- _Problem_
Your output should be the full listing, unchanged.

- _Given data_
▼▼▼
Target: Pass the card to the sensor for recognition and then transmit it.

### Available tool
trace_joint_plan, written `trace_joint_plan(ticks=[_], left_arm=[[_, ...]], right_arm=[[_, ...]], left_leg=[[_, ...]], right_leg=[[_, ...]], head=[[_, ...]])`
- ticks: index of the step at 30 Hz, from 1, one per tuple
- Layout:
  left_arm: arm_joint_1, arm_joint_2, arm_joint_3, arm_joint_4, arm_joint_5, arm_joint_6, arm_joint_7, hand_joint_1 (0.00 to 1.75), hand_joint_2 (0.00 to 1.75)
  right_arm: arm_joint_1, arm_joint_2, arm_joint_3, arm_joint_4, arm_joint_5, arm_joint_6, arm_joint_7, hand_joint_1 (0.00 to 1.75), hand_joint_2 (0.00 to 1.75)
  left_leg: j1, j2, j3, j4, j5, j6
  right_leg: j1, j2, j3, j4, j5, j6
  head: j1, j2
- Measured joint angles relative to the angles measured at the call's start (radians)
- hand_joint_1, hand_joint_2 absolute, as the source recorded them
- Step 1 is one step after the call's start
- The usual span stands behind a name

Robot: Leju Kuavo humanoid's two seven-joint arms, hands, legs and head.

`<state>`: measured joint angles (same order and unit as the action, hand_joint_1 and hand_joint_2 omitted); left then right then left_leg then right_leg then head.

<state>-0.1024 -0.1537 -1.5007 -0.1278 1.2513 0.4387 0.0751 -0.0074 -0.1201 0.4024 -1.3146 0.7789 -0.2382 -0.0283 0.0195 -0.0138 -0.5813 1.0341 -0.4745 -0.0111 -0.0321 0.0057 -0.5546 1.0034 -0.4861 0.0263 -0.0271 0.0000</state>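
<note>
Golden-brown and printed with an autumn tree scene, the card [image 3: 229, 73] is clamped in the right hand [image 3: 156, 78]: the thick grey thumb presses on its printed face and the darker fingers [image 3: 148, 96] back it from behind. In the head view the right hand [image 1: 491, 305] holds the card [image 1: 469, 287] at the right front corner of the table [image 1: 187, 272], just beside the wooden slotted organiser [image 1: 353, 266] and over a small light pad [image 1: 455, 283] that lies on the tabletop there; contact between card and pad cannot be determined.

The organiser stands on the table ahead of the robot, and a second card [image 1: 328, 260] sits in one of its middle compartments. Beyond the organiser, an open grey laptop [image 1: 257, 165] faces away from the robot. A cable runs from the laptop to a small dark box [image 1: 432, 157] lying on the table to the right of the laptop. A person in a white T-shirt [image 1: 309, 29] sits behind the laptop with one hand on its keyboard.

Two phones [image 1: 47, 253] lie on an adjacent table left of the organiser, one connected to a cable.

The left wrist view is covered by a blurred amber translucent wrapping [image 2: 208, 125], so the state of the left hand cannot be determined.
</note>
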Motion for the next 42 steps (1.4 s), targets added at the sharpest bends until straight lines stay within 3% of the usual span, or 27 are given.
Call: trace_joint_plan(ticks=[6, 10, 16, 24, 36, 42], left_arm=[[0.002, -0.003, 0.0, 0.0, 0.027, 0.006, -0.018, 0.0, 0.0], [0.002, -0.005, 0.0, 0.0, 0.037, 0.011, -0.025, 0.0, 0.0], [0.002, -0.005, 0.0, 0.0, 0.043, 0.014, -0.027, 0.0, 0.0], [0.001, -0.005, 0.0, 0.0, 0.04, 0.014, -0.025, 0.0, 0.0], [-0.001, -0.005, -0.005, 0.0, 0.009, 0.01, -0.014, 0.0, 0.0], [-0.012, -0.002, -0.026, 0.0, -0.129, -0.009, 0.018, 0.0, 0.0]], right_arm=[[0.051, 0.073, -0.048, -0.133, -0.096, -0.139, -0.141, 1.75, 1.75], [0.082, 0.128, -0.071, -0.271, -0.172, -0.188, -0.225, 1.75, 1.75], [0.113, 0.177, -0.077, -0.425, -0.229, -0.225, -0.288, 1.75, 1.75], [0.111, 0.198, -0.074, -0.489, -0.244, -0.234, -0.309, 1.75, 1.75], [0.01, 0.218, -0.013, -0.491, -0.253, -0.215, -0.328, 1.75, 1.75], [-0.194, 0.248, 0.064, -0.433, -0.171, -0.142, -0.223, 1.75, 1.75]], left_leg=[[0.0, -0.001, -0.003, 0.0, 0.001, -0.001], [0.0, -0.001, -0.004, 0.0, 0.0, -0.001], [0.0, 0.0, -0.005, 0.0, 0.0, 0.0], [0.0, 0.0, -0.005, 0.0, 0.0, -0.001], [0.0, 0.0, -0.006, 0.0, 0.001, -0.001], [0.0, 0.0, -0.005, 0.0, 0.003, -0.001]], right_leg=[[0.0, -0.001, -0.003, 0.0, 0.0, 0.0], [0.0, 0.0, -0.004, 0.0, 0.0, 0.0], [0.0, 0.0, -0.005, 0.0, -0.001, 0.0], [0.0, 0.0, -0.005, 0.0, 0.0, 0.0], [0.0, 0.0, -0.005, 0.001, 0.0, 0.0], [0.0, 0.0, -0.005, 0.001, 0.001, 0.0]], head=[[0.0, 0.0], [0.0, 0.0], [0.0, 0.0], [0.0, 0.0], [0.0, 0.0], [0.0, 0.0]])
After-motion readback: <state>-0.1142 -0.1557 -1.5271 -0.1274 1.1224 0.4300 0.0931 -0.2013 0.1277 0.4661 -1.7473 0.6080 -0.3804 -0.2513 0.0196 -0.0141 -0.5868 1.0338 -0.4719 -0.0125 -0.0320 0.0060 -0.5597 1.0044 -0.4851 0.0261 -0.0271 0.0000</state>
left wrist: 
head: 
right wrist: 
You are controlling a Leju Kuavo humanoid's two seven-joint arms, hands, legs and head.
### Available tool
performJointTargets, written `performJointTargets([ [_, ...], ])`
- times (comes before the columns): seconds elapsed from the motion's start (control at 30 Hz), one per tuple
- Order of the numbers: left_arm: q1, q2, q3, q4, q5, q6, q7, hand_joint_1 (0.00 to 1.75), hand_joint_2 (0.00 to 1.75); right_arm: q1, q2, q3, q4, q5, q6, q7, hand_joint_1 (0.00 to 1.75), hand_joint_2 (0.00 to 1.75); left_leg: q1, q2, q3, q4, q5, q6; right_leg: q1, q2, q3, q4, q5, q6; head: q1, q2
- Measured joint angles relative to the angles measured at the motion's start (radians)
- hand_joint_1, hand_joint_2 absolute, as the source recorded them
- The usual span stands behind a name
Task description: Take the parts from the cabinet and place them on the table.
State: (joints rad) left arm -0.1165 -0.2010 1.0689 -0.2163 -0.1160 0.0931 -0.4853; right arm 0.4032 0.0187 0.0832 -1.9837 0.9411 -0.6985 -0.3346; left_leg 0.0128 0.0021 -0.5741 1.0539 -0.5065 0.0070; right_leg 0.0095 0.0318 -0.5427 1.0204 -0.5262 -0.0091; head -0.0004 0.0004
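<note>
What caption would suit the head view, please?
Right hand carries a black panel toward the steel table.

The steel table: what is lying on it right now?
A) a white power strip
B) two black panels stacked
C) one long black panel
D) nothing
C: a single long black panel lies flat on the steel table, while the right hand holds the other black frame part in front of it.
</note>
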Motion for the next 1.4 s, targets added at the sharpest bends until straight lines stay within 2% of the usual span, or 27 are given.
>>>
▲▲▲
- _Written answer_
Target: Pass the card to the sensor for recognition and then transmit it.

### Available tool
trace_joint_plan, written `trace_joint_plan(ticks=[_], left_arm=[[_, ...]], right_arm=[[_, ...]], left_leg=[[_, ...]], right_leg=[[_, ...]], head=[[_, ...]])`
- ticks: index of the step at 30 Hz, from 1, one per tuple
- Layout:
  left_arm: arm_joint_1, arm_joint_2, arm_joint_3, arm_joint_4, arm_joint_5, arm_joint_6, arm_joint_7, hand_joint_1 (0.00 to 1.75), hand_joint_2 (0.00 to 1.75)
  right_arm: arm_joint_1, arm_joint_2, arm_joint_3, arm_joint_4, arm_joint_5, arm_joint_6, arm_joint_7, hand_joint_1 (0.00 to 1.75), hand_joint_2 (0.00 to 1.75)
  left_leg: j1, j2, j3, j4, j5, j6
  right_leg: j1, j2, j3, j4, j5, j6
  head: j1, j2
- Measured joint angles relative to the angles measured at the call's start (radians)
- hand_joint_1, hand_joint_2 absolute, as the source recorded them
- Step 1 is one step after the call's start
- The usual span stands behind a name

Robot: Leju Kuavo humanoid's two seven-joint arms, hands, legs and head.

`<state>`: measured joint angles (same order and unit as the action, hand_joint_1 and hand_joint_2 omitted); left then right then left_leg then right_leg then head.

<state>-0.1024 -0.1537 -1.5007 -0.1278 1.2513 0.4387 0.0751 -0.0074 -0.1201 0.4024 -1.3146 0.7789 -0.2382 -0.0283 0.0195 -0.0138 -0.5813 1.0341 -0.4745 -0.0111 -0.0321 0.0057 -0.5546 1.0034 -0.4861 0.0263 -0.0271 0.0000</state>
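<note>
Golden-brown and printed with an autumn tree scene, the card [image 3: 229, 73] is clamped in the right hand [image 3: 156, 78]: the thick grey thumb presses on its printed face and the darker fingers [image 3: 148, 96] back it from behind. In the head view the right hand [image 1: 491, 305] holds the card [image 1: 469, 287] at the right front corner of the table [image 1: 187, 272], just beside the wooden slotted organiser [image 1: 353, 266] and over a small light pad [image 1: 455, 283] that lies on the tabletop there; contact between card and pad cannot be determined.

The organiser stands on the table ahead of the robot, and a second card [image 1: 328, 260] sits in one of its middle compartments. Beyond the organiser, an open grey laptop [image 1: 257, 165] faces away from the robot. A cable runs from the laptop to a small dark box [image 1: 432, 157] lying on the table to the right of the laptop. A person in a white T-shirt [image 1: 309, 29] sits behind the laptop with one hand on its keyboard.

Two phones [image 1: 47, 253] lie on an adjacent table left of the organiser, one connected to a cable.

The left wrist view is covered by a blurred amber translucent wrapping [image 2: 208, 125], so the state of the left hand cannot be determined.
</note>
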Motion for the next 42 steps (1.4 s), targets added at the sharpest bends until straight lines stay within 3% of the usual span, or 27 are given.
Call: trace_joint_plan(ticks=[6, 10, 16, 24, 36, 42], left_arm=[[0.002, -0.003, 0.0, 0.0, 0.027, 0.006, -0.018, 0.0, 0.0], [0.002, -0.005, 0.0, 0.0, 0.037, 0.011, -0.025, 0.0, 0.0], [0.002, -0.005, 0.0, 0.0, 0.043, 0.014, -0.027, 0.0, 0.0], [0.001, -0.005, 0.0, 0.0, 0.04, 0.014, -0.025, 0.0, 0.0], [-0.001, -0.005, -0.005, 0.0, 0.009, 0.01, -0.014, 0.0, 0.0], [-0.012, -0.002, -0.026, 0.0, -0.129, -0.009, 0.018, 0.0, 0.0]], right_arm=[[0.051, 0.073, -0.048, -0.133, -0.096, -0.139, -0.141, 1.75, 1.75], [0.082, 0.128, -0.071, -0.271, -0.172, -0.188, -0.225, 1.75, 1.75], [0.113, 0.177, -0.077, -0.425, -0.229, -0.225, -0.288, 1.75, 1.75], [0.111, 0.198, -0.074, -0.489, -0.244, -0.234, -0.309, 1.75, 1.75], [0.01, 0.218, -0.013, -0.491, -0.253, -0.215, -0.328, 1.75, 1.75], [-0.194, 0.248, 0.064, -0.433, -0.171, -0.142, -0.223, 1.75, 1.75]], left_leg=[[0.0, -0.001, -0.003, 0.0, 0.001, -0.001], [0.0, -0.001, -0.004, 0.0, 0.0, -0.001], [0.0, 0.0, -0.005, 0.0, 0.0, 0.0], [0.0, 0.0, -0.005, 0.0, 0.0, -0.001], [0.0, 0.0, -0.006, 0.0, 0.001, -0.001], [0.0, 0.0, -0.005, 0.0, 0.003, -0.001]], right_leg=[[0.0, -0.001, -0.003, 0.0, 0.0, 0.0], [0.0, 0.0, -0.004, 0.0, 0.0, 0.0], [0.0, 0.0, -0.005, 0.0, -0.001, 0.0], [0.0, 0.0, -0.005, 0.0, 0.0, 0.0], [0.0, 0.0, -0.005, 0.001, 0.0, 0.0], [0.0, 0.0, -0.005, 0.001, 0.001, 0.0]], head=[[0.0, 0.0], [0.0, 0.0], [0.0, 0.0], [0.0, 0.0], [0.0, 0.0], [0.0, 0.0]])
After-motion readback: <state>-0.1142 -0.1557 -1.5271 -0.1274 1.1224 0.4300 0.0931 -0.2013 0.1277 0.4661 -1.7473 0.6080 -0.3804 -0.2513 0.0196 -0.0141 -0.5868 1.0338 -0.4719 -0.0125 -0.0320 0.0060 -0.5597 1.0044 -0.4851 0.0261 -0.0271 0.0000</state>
left wrist: 
head: 
right wrist: 
You are controlling a Leju Kuavo humanoid's two seven-joint arms, hands, legs and head.
### Available tool
performJointTargets, written `performJointTargets([ [_, ...], ])`
- times (comes before the columns): seconds elapsed from the motion's start (control at 30 Hz), one per tuple
- Order of the numbers: left_arm: q1, q2, q3, q4, q5, q6, q7, hand_joint_1 (0.00 to 1.75), hand_joint_2 (0.00 to 1.75); right_arm: q1, q2, q3, q4, q5, q6, q7, hand_joint_1 (0.00 to 1.75), hand_joint_2 (0.00 to 1.75); left_leg: q1, q2, q3, q4, q5, q6; right_leg: q1, q2, q3, q4, q5, q6; head: q1, q2
- Measured joint angles relative to the angles measured at the motion's start (radians)
- hand_joint_1, hand_joint_2 absolute, as the source recorded them
- The usual span stands behind a name
Task description: Take the parts from the cabinet and place them on the table.
State: (joints rad) left arm -0.1165 -0.2010 1.0689 -0.2163 -0.1160 0.0931 -0.4853; right arm 0.4032 0.0187 0.0832 -1.9837 0.9411 -0.6985 -0.3346; left_leg 0.0128 0.0021 -0.5741 1.0539 -0.5065 0.0070; right_leg 0.0095 0.0318 -0.5427 1.0204 -0.5262 -0.0091; head -0.0004 0.0004
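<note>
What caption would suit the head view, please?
Right hand carries a black panel toward the steel table.

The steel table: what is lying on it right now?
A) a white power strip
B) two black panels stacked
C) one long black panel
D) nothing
C: a single long black panel lies flat on the steel table, while the right hand holds the other black frame part in front of it.
</note>
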Motion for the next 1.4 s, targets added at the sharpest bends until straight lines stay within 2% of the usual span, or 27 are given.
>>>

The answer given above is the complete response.